Congressional leaders have taken the same approach. Speaker Nancy Pelosi (D-Calif.) and her aides frequently highlight a V-shaped chart displaying the steep rise and fall of job losses (and more recently, job gains) under the Bush and Obama administrations. And House Majority Leader Steny Hoyer (D-Md.) routinely begins his weekly progress reports with statistic-laden repudiations of the Bush administration economy that Democrats inherited.

“You have got to put this in context,” Hoyer told reporters last month, before detailing from memory job losses during President George W. Bush’s final year in office.

“They handed us the reins in January of 2009 at a very, very tough time,” he said later. “The worst economic downturn in three-quarters of a century. I keep emphasizing that because this was not just a simple downturn.”

The reminders could take on new urgency after a monthly jobs report on Friday showed sluggish private sector growth and offered fresh evidence that the national unemployment rate, now at 9.7%, would remain elevated through the November elections.

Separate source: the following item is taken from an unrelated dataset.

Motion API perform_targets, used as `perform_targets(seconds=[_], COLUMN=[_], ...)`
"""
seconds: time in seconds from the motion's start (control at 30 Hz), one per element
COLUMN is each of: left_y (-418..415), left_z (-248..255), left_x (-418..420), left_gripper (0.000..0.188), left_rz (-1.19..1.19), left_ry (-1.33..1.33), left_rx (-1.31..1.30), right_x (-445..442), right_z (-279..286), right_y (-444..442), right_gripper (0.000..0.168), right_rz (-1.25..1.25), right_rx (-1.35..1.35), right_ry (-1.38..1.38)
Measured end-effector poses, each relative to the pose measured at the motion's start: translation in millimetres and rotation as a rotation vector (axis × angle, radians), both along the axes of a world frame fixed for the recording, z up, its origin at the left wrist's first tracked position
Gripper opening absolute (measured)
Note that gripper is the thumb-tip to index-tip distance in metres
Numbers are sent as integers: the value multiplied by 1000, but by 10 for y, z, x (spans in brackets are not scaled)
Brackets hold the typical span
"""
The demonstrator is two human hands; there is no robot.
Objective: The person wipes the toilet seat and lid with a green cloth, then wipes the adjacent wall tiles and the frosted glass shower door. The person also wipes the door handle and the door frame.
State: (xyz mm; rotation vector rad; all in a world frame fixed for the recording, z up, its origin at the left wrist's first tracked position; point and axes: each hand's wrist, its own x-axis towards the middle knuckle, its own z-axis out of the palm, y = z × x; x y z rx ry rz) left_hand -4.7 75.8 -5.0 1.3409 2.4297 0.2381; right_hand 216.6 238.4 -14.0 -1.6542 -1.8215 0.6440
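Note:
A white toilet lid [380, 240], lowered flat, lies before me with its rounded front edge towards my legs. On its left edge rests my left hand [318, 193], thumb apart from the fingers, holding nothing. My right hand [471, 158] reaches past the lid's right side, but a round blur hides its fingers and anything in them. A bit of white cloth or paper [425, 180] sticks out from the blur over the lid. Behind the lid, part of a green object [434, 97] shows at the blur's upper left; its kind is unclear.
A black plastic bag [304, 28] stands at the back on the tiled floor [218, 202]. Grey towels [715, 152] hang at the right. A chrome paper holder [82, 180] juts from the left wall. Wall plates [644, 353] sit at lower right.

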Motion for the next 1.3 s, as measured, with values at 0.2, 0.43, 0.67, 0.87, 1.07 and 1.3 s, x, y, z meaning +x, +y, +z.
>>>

Democratic strategists insist the message is necessary to keep the memory of the meltdown fresh in voters’ minds, even as Republicans attack it as a deflection of blame from a party that has held the reins for nearly a year and a half.

“It’s the most important political objective in the country. Voters need the story of how we got here and what caused it,” Democratic strategist Paul Begala said.

Begala and other Democrats said the frequent reminders of the economic crash are key to making the November midterm elections a choice between Democrats and Republicans as opposed to merely a referendum on Democratic policies, which polls show are unpopular. “It’s not only backward-looking. It’s prospective,” Begala said.

To that end, Democrats say their ongoing attacks on the Bush administration are about more than assigning blame for the economic crisis.

“The best indicator of what Republicans would do in the future is what they’ve done in the past – which is championing the failed Bush economic agenda that only benefited corporate special interests at the expense of middle class families,” a spokesman for the Democratic Congressional Campaign Committee, Ryan Rudominer, said.

Republicans counter that Democrats are merely trying to change the subject.

“The state of the economy when President Obama took office is less relevant to voters than the job-killing agenda Democrats have imposed that have only made things worse,” said Paul Lindsay, a spokesman for the National Republican Congressional Committee. “Rather than desperately searching for a political message to gloss over their misguided priorities, Democrats should try to answer the question Americans have been asking since day one: Where are the jobs?”

While an emphasis on the meltdown in 2008 was legitimate in the first months of the Obama presidency, it is a risky electoral strategy as the administration nears its 18-month mark, said Julian Zelizer, a professor of political science at Princeton University.

“It’s too late” for Democrats to focus on the failures of Bush and how bad the economy could have gotten without their intervention, Zelizer said. Voters, he said, want to hear about “the president who is in office as opposed to the president who was in office.”

“They blame whoever’s in power,” he said.

For Democrats, the political challenge in 2010 is similar to the one faced by Republicans in 2004, when GOP leaders had to defend policies they put in place after the terrorist attacks of 2001, even as the searing images of Sept. 11 were fading from the public memory. Republicans pointed to the attacks to explain how a budget surplus they inherited became a deficit, and to justify national security policies that had drawn criticism from Democrats.

Just as Republicans warned then of returning to a “pre-9/11 mentality,” Obama in his speech Wednesday told an audience in Pittsburgh that the U.S. “can’t afford to return to the pre-crisis status quo.”

Zelizer said the argument was easier in some respects for Republicans, because they could point to the fact that the nation had not suffered another terrorist attack after Sept. 11.

“They could use that to claim things had gotten better under their control,” he said. For Democrats, the economy remains fragile and the recovery has been slow.

“It was a better argument that Republicans had politically than Democrats have today,” Zelizer said.